Much of the discussion centered on one of TMAC’s recommendation that, for insurance rating purposes, they should transition to a structure-specific flood frequency determination rather than a 100-year floodplain model. Currently, flood insurance rates depend on how high the lowest level of a building is from the base flood elevation, which is derived from the chance of a 100-year flood.  However, this does not take into account increasing occurrences and likelihood of frequent flood events, as predicted in the National Climate Assessment. Thus, TMAC recommends that insurance ratings be based on a more structure-specific approach, meaning data on specific buildings would be pooled from local, state, and federal levels and used to determine the chance of flooding more precisely for the specific building, resulting in a more accurate insurance rating. Mr. Roy Wright (Deputy Associate Administrator for Insurance and Mitigation, FEMA) cautioned that this recommendation “requires a science to evolve and resources level that may not exactly be knowable today.

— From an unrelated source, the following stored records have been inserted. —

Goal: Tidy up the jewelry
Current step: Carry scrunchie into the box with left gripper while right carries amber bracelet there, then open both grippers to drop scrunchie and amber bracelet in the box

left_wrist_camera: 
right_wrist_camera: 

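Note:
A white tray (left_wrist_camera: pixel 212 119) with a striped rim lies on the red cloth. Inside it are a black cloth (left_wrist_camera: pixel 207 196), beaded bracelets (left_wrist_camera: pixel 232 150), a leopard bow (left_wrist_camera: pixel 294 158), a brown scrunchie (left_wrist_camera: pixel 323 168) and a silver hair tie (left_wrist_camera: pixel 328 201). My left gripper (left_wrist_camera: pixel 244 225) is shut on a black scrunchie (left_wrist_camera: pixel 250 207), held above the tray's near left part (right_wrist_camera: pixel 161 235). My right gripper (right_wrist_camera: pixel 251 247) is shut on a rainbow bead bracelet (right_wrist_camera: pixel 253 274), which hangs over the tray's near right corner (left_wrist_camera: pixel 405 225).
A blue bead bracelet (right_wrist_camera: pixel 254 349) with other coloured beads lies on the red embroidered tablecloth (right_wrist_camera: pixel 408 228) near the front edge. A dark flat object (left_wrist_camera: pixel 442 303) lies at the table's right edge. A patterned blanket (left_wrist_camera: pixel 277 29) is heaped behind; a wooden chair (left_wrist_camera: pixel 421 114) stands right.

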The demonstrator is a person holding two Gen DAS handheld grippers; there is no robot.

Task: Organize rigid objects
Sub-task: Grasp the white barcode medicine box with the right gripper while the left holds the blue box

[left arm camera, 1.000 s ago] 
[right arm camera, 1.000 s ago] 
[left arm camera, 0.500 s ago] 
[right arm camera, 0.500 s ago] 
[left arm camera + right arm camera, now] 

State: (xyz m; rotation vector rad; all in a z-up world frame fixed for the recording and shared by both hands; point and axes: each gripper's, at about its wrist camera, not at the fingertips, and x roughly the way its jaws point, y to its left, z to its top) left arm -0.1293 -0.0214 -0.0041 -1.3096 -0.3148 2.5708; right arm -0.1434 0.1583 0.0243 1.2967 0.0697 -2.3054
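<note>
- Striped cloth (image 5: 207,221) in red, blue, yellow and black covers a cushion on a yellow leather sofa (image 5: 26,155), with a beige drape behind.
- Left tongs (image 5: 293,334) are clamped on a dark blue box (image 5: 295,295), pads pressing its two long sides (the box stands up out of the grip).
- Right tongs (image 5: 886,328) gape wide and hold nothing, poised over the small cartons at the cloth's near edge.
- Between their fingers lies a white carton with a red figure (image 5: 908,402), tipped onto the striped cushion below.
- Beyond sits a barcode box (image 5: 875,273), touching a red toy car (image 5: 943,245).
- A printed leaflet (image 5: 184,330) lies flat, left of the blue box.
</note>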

Mr. Wright shared that FEMA has already begun implementing TMAC’s recommendations that are technical and addressable through updates to their policy, such as investing in high resolution topographical data to improve mapping accuracy, but the recommendation regarding structure-based risk insurance premiums still needs more research and planning. After the hearing, Chairman Richard Shelby (AL) released a statement about his hope that TMAC’s recommendations and Mr. Wright’s testimony will result in much-needed reform.